Mahsa Being a parent or carer is one of the most fantastic and rewarding things in life, however it can also be challenging. As a parent or carer, you have a huge influence on your son or daughters life. Your impact can help them become who they are, to shape their values and aspirations. Knowing how to respond to their teenage needs isn’t always easy. There really is no straight forward answer, however this guide will surely help you get one step closer to helping your teen with their problems. What makes teenage years so special?
Between the age of thirteen and nineteen, people develop physically, intellectually, emotionally and socially. People of these ages ay most likely be dealing with many problems and pressures. They’ll be experimenting with friendships and relationships. At this time, school or work nay be adding pressure to their lives. Puberty will also occur in these years, it can be very confusing and even frightening for your child. Through adolescence, both girls and boys will be feeling self conscious and worried about fitting in.

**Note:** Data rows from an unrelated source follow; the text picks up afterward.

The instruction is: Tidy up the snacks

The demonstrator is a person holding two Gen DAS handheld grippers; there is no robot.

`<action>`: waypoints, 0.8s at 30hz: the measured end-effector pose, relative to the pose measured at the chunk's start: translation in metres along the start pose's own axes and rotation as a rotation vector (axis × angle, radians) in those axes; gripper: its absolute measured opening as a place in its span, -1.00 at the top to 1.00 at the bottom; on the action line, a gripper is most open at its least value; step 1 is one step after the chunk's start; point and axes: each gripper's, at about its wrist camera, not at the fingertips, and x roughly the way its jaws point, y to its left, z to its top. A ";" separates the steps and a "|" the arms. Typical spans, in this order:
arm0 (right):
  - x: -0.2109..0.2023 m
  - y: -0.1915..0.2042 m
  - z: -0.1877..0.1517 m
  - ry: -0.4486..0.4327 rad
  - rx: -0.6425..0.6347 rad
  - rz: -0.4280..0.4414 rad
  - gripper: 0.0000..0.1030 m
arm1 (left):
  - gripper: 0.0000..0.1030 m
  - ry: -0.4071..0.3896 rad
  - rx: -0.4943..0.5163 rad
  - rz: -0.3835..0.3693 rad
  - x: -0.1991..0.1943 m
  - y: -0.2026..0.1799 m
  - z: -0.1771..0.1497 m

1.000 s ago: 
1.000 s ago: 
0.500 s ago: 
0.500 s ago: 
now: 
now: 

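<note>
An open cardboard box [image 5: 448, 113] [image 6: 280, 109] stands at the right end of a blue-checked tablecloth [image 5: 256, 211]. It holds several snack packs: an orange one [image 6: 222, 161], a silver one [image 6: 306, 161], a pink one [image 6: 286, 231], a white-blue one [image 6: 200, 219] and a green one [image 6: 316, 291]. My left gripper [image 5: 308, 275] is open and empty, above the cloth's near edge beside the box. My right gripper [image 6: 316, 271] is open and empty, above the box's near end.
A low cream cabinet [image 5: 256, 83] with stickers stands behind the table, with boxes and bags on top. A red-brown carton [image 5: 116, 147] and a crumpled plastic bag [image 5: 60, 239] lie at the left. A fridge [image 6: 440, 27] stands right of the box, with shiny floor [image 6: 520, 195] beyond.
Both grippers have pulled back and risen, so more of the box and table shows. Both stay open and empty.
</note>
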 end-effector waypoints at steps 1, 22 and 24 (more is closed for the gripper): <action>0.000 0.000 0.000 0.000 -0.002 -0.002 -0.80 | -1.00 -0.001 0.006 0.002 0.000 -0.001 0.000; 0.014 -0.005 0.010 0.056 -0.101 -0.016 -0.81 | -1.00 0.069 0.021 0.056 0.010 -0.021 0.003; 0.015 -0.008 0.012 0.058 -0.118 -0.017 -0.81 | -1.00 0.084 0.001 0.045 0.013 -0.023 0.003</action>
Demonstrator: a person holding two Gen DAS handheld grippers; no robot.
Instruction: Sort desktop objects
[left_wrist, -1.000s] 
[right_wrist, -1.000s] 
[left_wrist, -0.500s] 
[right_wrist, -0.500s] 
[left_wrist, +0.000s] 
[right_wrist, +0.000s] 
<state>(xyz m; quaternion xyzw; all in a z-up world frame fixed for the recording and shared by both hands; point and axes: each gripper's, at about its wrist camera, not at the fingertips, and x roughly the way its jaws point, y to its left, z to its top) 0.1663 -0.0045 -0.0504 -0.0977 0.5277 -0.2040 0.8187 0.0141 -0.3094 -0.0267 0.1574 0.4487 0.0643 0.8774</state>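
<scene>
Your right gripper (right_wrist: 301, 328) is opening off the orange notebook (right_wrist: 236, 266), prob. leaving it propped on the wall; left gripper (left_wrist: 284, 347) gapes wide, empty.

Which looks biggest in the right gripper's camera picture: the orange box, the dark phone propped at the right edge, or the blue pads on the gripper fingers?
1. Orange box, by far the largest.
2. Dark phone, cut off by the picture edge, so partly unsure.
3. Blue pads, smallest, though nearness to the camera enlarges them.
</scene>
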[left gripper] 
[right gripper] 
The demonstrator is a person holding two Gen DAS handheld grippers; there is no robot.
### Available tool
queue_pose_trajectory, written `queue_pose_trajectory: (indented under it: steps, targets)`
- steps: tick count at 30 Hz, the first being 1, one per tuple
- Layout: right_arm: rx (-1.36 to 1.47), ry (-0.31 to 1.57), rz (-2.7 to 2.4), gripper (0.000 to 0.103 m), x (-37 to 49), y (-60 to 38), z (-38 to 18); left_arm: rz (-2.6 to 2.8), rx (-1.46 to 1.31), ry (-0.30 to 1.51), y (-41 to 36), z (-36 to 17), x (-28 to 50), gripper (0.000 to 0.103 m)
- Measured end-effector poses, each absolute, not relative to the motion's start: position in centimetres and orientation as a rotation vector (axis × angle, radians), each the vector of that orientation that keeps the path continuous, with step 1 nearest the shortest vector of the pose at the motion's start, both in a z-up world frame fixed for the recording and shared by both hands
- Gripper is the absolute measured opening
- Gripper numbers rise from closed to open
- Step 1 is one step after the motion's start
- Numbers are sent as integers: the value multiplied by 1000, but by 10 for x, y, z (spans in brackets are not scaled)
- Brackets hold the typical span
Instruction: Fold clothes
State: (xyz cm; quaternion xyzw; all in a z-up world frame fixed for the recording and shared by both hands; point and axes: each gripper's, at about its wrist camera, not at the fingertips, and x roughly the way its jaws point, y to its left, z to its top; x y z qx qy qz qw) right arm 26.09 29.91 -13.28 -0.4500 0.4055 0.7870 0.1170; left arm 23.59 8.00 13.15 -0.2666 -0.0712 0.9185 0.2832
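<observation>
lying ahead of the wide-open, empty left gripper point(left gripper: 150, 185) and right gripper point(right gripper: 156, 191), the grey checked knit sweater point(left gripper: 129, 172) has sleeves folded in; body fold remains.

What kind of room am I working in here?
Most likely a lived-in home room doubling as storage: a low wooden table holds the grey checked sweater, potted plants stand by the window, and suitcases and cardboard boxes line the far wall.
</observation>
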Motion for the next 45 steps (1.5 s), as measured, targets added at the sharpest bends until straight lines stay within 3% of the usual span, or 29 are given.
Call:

One of the most difficult things about being a parent or carer to a teenager is knowing when to let your child make their own decisions and knowing when to step in and help. Helping your child with self esteem
One of the main struggles in the adolescence stage is self esteem. It’s often hard for a teenager to feel good about themselves, this could be because they’re surrounded by images of “perfect” men and women. As a parent, you have a vital role in shaping how your child sees themselves. You have to watch what you say, whether or not they show it, your child listens to your opinion. Comments about their weight, intelligence or other abilities may mean nothing to you, but they stick with your child. For example, instead of pointing out to your child that they’re overweight, you could ask them to exercise with you. One of the best ways you can help your child feel better about themselves is to compliment their good attributes. Emphasise their positive things or a regular basis. If you tell your child something enough times, they’ll soon start to believe that in themselves too. Helping your child with peer pressure Another struggle that occurs mostly in the adolescence stage is peer pressure. In your child’s adolescence stage they are most likely going to be influenced by other teenagers, however there are steps you can take to help them.
You can’t choose your children’s friends, however you can encourage them to hang out with friends who exhibit positive peer pressure. If they have friends who are behaving and following the rules, they’ll more likely to follow them too. In their early teens, speak to them about what kind of behaviour you expect from them and what behaviour you do not and will not tolerate. Teach them to say “no” when they’re uncomfortable with doing something. Set clear rules and boundaries for them, however do not do this without telling them why. Make sure they understand that what you’re doing is for their own good. Helping your child with making decisions Teaching your child about decision making and to recognise when he/she have made a good decision is vital.
There are many ways you can help your child improve their ability to make wise decisions. Firstly, help your child clarify the problem that’s causing them to make a decision, ask them about the situation and what they may need to change. Secondly, you can brainstorm the possible solutions to the decision that they’re making, usually there will be more than one solution. As a parent you can make an important contribution by pointing this out to your child and suggesting alternatives. After your child has chosen one solution, discuss the consequences with them. Helping your child with being bullied
Each year Over 3.2 million students are victims of bullying and Approximately 160,000 teens skip school every day because of bullying. Even though many teenagers will not be directly affected by serious bullying, they may be victims of it. The first step you should take is to speak to your child about the bullying and how they’re coping. Next, you should inform their school/place of work about the bullying. Let your child know that you’re there for them, reassure them that it isn’t their fault and that there is a solution to the problem. By law schools are supposed to help with bullying and in most, if not all schools there are anti bullying rules. To conclude, the main way to help a teenager in their adolescence stage is to be there for them and let them know that you’re there if they need any help with the struggles they face. As a parent you play a vital role in their life and if you follow this guide you will be sure to see a positive effect on your teenagers life.